Через проходную будку выходим на заводской двор.
И новое чудо! Маленький паровозик ходит по узкоколейке, развозит платформы с дровами и визжит оглушительно. Такого чуда нам и во сне еще не снилось!
Роман тащит нас дальше, к большой казарме из красного кирпича.
Красивый двухэтажный дом из серых цементных плит. Нам хочется полюбоваться на него, но Роман все торопит и торопит нас.
Вот мы и в казарме.
Она похожа на длинный сарай, разделенный каменной стеной на две половины, с большими окнами. Мы вошли в одну половину, левую.
Здесь сразу нас оглушили шум и гам. Я никогда не думал, что может быть такое помещение и в нем столько народу. Но ведь это только одна половина казармы, а в другой, как после мы узнали, еще больше жило людей. Вдоль глухой стены казармы тянулись двойные нары, возле окон — длиннущие столы и скамьи.
В самом конце помещения, тут же, у двери, — плита, да такая большая, что, пожалуй, заняла бы всю нашу хату.
На нарах спали ребятишки, за столами тоже сидели ребята, кто обедал, а кто играл в карты.

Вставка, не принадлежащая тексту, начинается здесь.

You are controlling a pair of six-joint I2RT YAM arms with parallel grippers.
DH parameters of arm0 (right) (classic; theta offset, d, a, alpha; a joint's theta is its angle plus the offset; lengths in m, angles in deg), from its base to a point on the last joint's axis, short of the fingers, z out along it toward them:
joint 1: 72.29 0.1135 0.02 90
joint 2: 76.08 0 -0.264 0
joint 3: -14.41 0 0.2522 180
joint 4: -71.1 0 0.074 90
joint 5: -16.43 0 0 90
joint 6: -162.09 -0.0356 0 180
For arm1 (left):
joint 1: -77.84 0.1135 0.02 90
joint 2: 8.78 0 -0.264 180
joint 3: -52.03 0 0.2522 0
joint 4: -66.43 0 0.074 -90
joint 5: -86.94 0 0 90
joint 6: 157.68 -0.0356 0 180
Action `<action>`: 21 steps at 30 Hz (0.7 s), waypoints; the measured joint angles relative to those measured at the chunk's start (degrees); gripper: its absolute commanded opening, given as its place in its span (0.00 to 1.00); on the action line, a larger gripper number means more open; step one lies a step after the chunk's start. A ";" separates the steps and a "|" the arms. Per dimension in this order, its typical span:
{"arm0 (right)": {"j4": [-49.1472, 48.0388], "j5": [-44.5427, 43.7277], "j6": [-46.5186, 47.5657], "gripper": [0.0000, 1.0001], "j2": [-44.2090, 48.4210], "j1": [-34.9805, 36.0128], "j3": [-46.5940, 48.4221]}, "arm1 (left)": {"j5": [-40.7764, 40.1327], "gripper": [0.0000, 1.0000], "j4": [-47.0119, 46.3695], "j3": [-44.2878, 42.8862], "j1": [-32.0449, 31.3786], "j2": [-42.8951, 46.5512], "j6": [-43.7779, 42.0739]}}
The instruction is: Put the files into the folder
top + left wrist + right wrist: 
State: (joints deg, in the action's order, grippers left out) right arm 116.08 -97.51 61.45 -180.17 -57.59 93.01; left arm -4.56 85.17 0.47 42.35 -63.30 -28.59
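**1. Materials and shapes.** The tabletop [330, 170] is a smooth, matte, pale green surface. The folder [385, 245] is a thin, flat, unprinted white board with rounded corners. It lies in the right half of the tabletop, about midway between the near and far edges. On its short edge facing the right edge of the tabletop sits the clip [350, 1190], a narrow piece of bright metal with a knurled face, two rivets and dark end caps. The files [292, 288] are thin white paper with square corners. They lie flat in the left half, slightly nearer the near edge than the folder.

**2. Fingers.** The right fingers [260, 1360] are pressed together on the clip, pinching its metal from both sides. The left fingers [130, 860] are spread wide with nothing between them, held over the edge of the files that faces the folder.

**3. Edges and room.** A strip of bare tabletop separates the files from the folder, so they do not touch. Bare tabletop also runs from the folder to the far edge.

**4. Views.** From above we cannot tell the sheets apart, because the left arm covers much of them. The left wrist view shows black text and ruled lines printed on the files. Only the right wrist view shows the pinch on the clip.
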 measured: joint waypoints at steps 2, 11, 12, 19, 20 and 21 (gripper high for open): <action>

На плите стояли чугунки и чугуночки; варились щи, похлебка, каша, кипятился чай.
Шум, крик, хохот, чад от плиты наполняли всю казарму от пола до потолка.
Где-то пиликала гармоника, тренькала балалайка.
На ярмарке в Бытоши, мне кажется, меньше шуму бывало, чем тут. Даже на что боек и смел был Легкий, а и он растерялся в первую минуту.
Нас тотчас же окружили.
— А, Косолапый! Милый пришел! — закричали все радостно.
Видимо, все его тут любили.
Роман улыбался, отшучивался, а сам знай подвигался в дальний угол казармы, где у него было свое место с дядями Ильюхой и Андреяном. Те сейчас работали, и мы пока устроились на их места на парах, сняли свои сумки.
К нам подлетели Ванька Трусик, Матвеечка, Тихон Пулюка и другие наши ребята. Они засыпали нас вопросами, стали расспрашивать про деревенские новости.
— Ну вы пока посидите тут, — говорит Роман, — а я пойду к смотрителю, узнаю насчет «восьмого номера». Взяли туда кого или еще нет. Тут, если прозевал, — пиши пропало, поворачивай оглобли назад. Давайте ваши деньжонки на всякий случай: сухая ложка рот дерет.
Мы отдали ему свои гроши, и Роман исчез за дверью. Скоро он вернулся. Принес с собой селедок, сахару и коврижку белого хлеба.
— Ну, все в порядке, — сказал он. — Смотритель приказал, чтобы вы завтра с восьми часов утра выходили на работу. Будете работать вместе, на одной машине, в одной и той же смене, один — вертуном, другой — посыльщиком. Это уж вы сами решайте, кому где. На вертушке потрудней, но зато на пять копеек дороже. Я думаю, Легкий, ты посильней, станешь на вертушку.
— Мне все равно, как вот Федя, — ответил Легкий.
— Я посыльщиком буду, — говорю я, хотя еще не знаю, что делает посыльщик.
— Ну и все, — говорит Роман. — А харчиться будем так: ты, Федя, с нами, а ты, Легкий, со своим братом Ванькой. Я ему уже сказал, что ты пришел на завод. А сейчас поедим с дороги.